I’ve taken myself to a café to write my final blog post as Jerwood Writer in Residence. To write in cafés may be ‘such a cliché that it needs no explanation’ but I’ll put it pragmatically: the distractions of domesticity can be avoided, exchanged for others of a focusing kind in a café where you can pay someone else to serve you and clear up when you’re done. Had I stayed at home I could have conjured the cafe atmosphere with ‘Coffitivity’ but I’d have been surrounded by a heap of dirty laundry, an unmade bed, the unpredictable sounds and movements of six housemates, the possibility of so many more chores. There have been many days when I’ve preferred, told myself it was essential to do a mind clearing, guilt relieving or simply necessary number of domestic tasks before beginning to write. The need to fulfil the compulsion to write/make/create, and before that the need to be paid, is always in competition with other time consuming and unremunerated forms of reproductive labour.

In her 1969 Maintenance Art Manifesto, Mierle Laderman Ukeles categorised human labour as falling into ‘Two basic systems: Development and Maintenance’:

Development: pure individual creation; the new; change; progress; advance; excitement; flight or fleeing.

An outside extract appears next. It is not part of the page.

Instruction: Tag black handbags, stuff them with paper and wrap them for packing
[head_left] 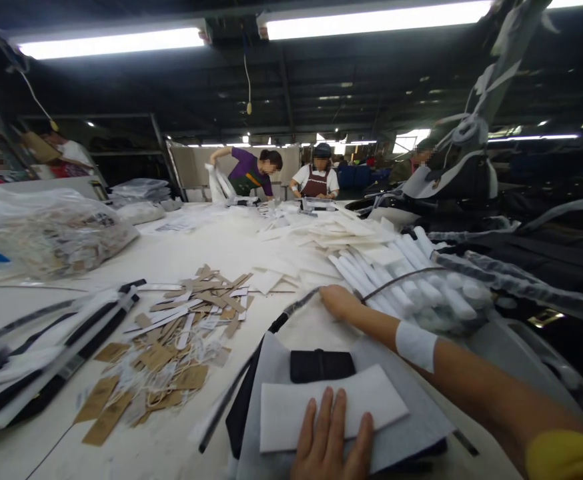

Maintenance is a drag; it takes all the fucking time (lit.)

The mind boggles and chafes at the boredom.

The culture confers lousy status on maintenance jobs =

minimum wages, housewives = no pay.

clean you desk, wash the dishes, clean the floor,

wash your clothes, wash your toes, change the baby’s

diaper, finish the report, correct the typos, mend the

fence, keep the customer happy, throw out the stinking

garbage […]

Ukeles emphasised the unequal division of labour along lines of gender and class – the excitements of development all too often enjoyed by men for example, while maintenance tasks overwhelmingly fall to women. I look up from my laptop and framed by the café window there’s the 236 bus, halted at traffic lights and carrying a pretty teenager applying lipstick, maintaining her appearance in the reflection of her iPhone.

Ukeles’ maintenance category included cooking, also too often gendered female, especially when taking place in the home as opposed to in the professional restaurant kitchen:

I am an artist. I am a woman. I am a wife. I am a mother. (Random order). I do a hell of a lot of washing, cleaning, cooking, renewing, supporting, preserving, etc.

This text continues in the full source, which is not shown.